Four normal and four STZ-injected BALB/c mice (12 image stacks each) were used to estimate the increase in GFAP signals in the islets after STZ injection. Three normal and four STZ-injected BALB/c mice were used to estimate the pericyte density in the normal pancreas (13 and 12 image stacks of endocrine islets and exocrine acini, respectively) and in the STZ-treated islets (15 image stacks), respectively. Three normal BALB/c mice (8 image stacks) and five NOD mice in early/moderate insulitis (12 image stacks) were used to estimate the NG2 staining density in the blood vessels. Signal or pericyte densities derived from different image stacks of the same mouse were first normalised and then averaged over the other mice in the same group.

Statistics

The quantitative values are presented as means ± SD. Statistical differences were determined by the unpaired Student’s t test. Differences between groups were considered statistically significant when p < 0.05.

Results

In-depth characterisation of the peri- and intra-islet Schwann cell network

Owing to the dispersed nature of the cellular processes, the standard microtome-based tissue analysis cannot provide an integral view of the islet Schwann cell network. To increase the imaging depth, we prepared transparent islet specimens by optical clearing [28], which allowed us to use transmitted light microscopy to identify the major pancreatic components (the endocrine islet, pancreatic duct and exocrine acini) and visualise the peri- and intra-islet Schwann cell fibres via deep-tissue confocal microscopy (Fig. 1a–c and ESM Video 1 [first half]).

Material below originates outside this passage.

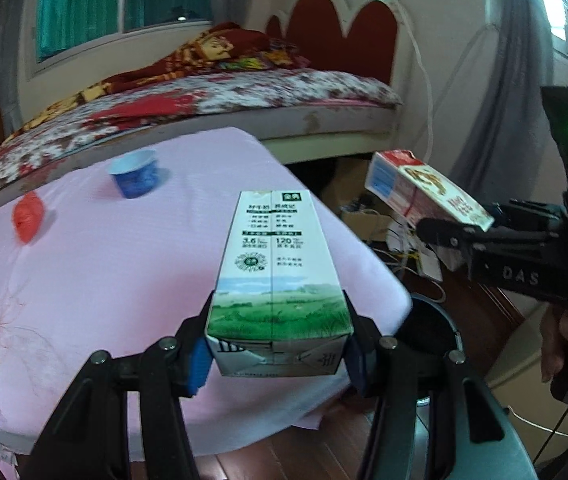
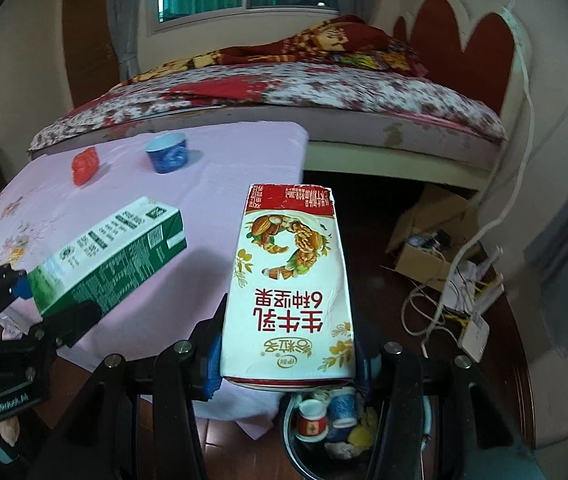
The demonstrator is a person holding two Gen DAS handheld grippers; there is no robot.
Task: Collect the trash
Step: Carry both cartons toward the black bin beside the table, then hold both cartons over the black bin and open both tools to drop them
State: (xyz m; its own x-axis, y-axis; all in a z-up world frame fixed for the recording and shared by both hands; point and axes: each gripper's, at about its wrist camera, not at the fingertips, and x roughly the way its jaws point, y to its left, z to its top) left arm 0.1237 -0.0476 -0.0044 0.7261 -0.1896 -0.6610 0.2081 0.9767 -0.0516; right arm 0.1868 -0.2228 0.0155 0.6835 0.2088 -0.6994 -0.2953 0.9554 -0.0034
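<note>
Right gripper [image 2: 286,364] clamps the red carton [image 2: 290,280], bin [image 2: 427,420] directly beneath; left gripper [image 1: 277,354] grips green carton [image 1: 273,276], bin right-below.

Glossy paper cartons [image 1: 271,264]; matt pink cloth [image 1: 103,264]; polished wood floor [image 2: 368,216].
</note>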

Three features of the Schwann cell network were seen in the gross image of islets in the pancreas. First, we observed minimal, if any, Schwann cell fibres associated with the acini in comparison with the condensed islet Schwann cell sheath and the slender fibres around the duct. Second, the Schwann cell plexus entered from the exocrine domain with multiple entry points into the islet mantle, forming a condensed fibre sheath. Third, we made an unexpected discovery, that the intra-islet Schwann cell fibres extended from the peri-islet domain into the core.

Using the transparent specimen, we next zoomed in to investigate the intra-islet Schwann cell fibres. Both in-depth observation and projections (Fig. 1d–f and ESM Video 1 [second half]) confirmed that the Schwann cell plexus sprouted from the sheath with processes extending into the core. In addition, the paths of the Schwann cell extensions were, in part, adjacent to those of the microvessels, implying their intimate association. The elongated Schwann cell processes from the mantle into the core suggested a previously overlooked role of the network, likely that it senses/monitors the intra-islet microenvironment, in addition to sheathing the islet.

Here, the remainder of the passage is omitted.